An art sale of the artwork of Ernest and Jill Hall will take place this weekend
Bella Coola Valley Arts Council’s (BCVAC) Ida Eriksen enjoys a full life since retiring to the Bella Coola Valley Coola in 2013. She volunteers for BCVAC and likes to carve out time for art, gardening and hiking. (Photo submitted)

A show and sale of the work of the late Ernest and Jill Hall will be featured at the Art House Saturday and Sunday, April 16 and 17, and April 23 and 24.

Ida Eriksen, vice-president of the Bella Coola Valley Arts Council (BCVAC) who also runs the gallery shop and serves as the curator for BCVAC art shows, said there will be “bits and pieces” of the couple’s remaining artwork, including pottery and glass work as well as Jill’s Raku ware.

“It’s pretty special,” Eriksen said, noting she has invited local crafters to augment the gallery shop sale with some additional pieces as well.

Eriksen herself moved to the Bella Coola Valley in 2013 from Vancouver Island following her retirement from a 22-year career as a manager of the graphics department for the University of Victoria Students Society, craving a return to her roots and the childhood she enjoyed growing up in nearby Namu, once a thriving fishing village turned ghost town.

“I wanted to return to where I grew up,” Eriksen said, referencing the friendliness of locals in the valley and the natural beauty that surrounds it. “That reminded me of growing up in Namu where everyone waved and said hello.”

Now firmly entrenched in the local arts and crafts scene, Eriksen volunteers as much as she can for BCVAC while balancing her other passions of gardening and hiking the local trails with her dogs.

Eriksen said throughout the year BCVAC usually puts on the annual Christmas arts and crafts fair, gallery showings and brings in films in the winter, all things cancelled due to the ongoing pandemic.

“We couldn’t do anything this winter. Everything we usually do involves people gathering. That’s what art wants, it wants an audience.”

With that in mind, members of the art council sought other, unique ways to host an audience, such as offering grants to musicians to do performances online, organizing upcoming socially-distanced arts and crafts teachings at Moose Hall and having youth create short films representing Bella Coola.

“It will be wonderful to see what these kids can do,” she said.

Eriksen, with help from BCVAC treasurer Ray Mallwain and artist Meghan Lewick, who was just featured at the Art House Gallery with her show Mindbombs by Eco Heroes, also just finished putting a fresh coat of paint on the walls at the art gallery, which she is saving for their next artist show, Jade Hanuse.

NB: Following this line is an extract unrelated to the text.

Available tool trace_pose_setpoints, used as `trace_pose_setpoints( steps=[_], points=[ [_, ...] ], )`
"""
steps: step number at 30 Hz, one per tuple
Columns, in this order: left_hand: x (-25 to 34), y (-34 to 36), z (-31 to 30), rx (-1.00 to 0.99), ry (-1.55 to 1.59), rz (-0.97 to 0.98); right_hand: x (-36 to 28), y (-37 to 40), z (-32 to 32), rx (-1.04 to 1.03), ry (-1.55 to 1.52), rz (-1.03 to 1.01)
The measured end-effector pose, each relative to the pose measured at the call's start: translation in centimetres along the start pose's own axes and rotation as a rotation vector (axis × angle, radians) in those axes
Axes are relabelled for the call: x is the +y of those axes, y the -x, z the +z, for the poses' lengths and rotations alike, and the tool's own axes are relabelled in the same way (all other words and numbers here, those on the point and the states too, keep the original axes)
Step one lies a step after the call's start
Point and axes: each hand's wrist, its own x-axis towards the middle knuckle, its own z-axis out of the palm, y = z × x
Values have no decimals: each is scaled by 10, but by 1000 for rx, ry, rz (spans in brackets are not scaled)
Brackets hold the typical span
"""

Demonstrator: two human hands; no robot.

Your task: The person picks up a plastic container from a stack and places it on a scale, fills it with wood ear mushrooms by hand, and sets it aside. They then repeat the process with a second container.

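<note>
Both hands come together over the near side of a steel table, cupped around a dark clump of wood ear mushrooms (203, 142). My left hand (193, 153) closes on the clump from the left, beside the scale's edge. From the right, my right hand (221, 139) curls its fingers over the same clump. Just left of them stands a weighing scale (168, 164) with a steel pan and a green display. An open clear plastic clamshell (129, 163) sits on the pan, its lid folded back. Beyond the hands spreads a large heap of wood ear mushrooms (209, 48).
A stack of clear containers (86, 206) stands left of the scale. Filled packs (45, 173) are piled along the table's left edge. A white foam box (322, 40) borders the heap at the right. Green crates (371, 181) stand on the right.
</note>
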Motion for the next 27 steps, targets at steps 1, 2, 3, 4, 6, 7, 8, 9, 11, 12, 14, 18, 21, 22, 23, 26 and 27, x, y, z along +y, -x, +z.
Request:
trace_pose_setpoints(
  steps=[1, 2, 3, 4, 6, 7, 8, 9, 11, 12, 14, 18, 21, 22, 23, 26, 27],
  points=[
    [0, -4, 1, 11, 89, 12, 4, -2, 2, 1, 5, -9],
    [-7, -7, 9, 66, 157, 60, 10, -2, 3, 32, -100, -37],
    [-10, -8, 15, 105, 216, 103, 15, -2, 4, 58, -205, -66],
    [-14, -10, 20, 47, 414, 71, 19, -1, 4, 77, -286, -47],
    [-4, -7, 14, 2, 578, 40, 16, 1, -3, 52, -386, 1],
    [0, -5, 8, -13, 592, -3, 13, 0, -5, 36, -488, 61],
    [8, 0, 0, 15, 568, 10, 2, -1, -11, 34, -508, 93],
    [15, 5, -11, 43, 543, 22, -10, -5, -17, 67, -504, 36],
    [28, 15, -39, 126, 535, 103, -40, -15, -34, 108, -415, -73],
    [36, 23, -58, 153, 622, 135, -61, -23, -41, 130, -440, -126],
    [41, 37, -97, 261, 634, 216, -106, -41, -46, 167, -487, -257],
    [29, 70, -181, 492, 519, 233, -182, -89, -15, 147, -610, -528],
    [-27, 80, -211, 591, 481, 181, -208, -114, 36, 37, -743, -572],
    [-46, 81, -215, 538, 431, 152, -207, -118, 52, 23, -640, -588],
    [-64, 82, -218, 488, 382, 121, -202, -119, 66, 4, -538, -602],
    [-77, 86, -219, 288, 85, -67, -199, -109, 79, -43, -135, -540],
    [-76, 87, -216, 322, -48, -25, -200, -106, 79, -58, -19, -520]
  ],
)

At just 20 years old, Hanuse is a talented First Nations artist who is tentatively booked for May.

“I wanted it to look really good for her,” she said, noting Hanuse’s art includes carvings and masks.

Eriksen is an artist herself, using oils to paint landscapes, trees, seascapes and portraits. She is also a crafter, designing many things including clothing and aprons which she sells at the gallery shop.

“It’s what sustains me.”

Everything sold at the gallery has to be handmade, using as much local product as possible. She said the shop, which she started as an experiment, is popular with tourists during normal years.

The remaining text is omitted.